This documentation is for an old GraalVM version. See the latest version.

GraalVM Python Runtime

GraalPy provides a Python 3.10 compliant runtime. A primary goal is to support PyTorch, SciPy, and their constituent libraries, as well as to work with other data science and machine learning libraries from the rich Python ecosystem.. GraalPy can usually execute pure Python code faster than CPython, and nearly match CPython performance when C extensions are involved. While many workloads run fine, any Python program that uses external packages could hit something unsupported. At this point, the Python implementation is made available for experimentation and curious end-users. See the FAQ for commonly asked questions about this implementation.

Installing GraalPy #

Linux and macOS #

The easiest way to install GraalPy on Linux and macOS platforms is to use pyenv, the Python version manager. For example, to install version 22.3.0, for example, run the following commands:

pyenv install graalpy-22.3.0
pyenv shell graalpy-22.3.0

Another option is to use Conda-Forge. To get an environment with the latest version of GraalPy, use the following command:

conda create -c conda-forge -n graalpy graalpy

Alternatively, download a compressed GraalPy installation file appropriate for your platform. For example, for Linux, download a file that matches the pattern graalpy-XX.Y.Z-linux-amd64.tar.gz. Uncompress the file and update your PATH variable as necessary. If you are using macOS Catalina or later, you may need to remove the quarantine attribute. To do this, run the following command:

sudo xattr -r -d com.apple.quarantine /path/to/GRAALPY_HOME

To try GraalPy with a full GraalVM, including support for Java embedding and interoperability with other languages, you can use the bundled releases from www.graalvm.org.

Windows #

There is currently no installer for Windows. Instead, follow these instructions to build GraalPy from source.

Running Python #

The best way of using GraalPy is from a venv virtual environment. This generates wrapper scripts and makes the implementation usable from a shell as the standard Python interpreter. To create a venv virtual environment with GraalPy, run the following command in your project directory:

graalpy -m venv <venv-dir>

To activate the environment in your shell session run:

source <venv-dir>/bin/activate

Several executables are available in the virtual environment, including python, python3, and graalpy.

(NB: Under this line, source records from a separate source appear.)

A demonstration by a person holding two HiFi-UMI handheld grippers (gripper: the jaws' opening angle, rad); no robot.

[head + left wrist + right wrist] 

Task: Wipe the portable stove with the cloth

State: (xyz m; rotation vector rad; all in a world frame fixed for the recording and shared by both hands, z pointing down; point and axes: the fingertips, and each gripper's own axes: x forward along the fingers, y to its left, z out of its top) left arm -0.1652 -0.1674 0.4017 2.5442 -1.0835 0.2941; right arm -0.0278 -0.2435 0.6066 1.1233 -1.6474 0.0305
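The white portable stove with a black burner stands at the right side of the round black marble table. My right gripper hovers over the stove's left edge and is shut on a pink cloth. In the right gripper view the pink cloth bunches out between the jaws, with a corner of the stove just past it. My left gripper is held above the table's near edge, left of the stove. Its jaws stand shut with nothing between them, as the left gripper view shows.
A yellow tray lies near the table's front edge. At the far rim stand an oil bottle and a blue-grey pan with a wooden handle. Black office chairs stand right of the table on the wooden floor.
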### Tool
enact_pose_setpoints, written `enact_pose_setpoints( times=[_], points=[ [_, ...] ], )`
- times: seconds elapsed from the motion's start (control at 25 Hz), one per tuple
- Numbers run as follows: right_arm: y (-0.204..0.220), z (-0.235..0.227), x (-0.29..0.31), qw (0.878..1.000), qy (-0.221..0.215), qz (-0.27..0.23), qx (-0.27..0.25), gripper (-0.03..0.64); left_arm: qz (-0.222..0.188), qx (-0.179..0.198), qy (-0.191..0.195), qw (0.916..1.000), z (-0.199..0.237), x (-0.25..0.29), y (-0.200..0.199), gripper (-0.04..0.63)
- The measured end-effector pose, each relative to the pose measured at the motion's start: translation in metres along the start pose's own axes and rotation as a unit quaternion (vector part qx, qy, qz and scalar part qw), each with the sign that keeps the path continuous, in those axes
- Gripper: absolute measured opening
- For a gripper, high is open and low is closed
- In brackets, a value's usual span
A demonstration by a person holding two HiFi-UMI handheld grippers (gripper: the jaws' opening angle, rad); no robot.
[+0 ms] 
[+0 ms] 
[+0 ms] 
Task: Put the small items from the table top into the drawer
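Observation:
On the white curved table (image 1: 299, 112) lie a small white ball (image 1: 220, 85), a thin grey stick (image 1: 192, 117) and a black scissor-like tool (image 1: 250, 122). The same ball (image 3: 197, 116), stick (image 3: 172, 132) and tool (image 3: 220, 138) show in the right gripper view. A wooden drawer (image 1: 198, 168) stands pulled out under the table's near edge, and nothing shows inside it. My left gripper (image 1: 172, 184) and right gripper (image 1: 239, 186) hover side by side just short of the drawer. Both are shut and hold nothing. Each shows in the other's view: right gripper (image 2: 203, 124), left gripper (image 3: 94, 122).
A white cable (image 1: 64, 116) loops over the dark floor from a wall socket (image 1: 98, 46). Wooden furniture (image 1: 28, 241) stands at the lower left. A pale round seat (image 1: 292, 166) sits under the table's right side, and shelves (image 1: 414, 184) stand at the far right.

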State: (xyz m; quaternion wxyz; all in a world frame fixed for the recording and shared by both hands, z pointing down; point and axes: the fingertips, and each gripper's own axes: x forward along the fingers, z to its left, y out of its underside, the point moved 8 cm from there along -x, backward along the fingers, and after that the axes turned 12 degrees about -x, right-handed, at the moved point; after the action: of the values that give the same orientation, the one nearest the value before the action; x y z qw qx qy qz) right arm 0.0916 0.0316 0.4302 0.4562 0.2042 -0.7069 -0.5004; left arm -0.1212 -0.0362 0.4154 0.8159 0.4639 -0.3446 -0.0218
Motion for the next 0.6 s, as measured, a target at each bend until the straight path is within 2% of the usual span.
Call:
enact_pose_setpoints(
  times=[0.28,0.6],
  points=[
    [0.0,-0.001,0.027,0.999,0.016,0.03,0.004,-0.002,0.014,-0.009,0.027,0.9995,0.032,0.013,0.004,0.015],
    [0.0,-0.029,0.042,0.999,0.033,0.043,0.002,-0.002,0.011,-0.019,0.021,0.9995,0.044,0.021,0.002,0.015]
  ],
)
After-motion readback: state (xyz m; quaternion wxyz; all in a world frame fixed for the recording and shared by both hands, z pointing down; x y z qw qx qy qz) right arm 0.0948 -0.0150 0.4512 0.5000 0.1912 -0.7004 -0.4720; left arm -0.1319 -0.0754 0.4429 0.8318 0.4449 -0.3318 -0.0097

You can run simple Python commands or programs with the graalpy launcher:

graalpy [options] [-c cmd | filename]

For example, start the Python interactive shell from the command line using the command graalpy, then enter the following line at the Python shell prompt (identified by >>>), followed by CR.

>>> print("Hello World!")

You should see the output displayed directly, followed by the Python interactive shell prompt

Hello World!
>>>

Alternatively, you can invoke a Python script. Copy the following content into a file named helloworld.py:

print("Hello World!")

Start graalpy and pass the filename as an argument:

graalpy helloworld.py

You should see the following output

Hello World!

Python Options #

GraalPy supports some of the same options as Python 3.10 as well as some additional options to control the underlying Python runtime, GraalVM’s tools, and the execution engine. These can be viewed using the following command:

graalpy --help --help:tools --help:languages

Native Image and JVM Runtime #

By default, GraalVM runs GraalPy from a binary, compiled ahead-of-time with Native Image, yielding faster startup time and lower footprint. Although the ahead-of-time compiled binary includes the Python and LLVM interpreters, to interoperate with other languages you must supply the --jvm option. This instructs the launcher to run on the JVM instead of in Native Image mode. Thus, you will notice a longer startup time.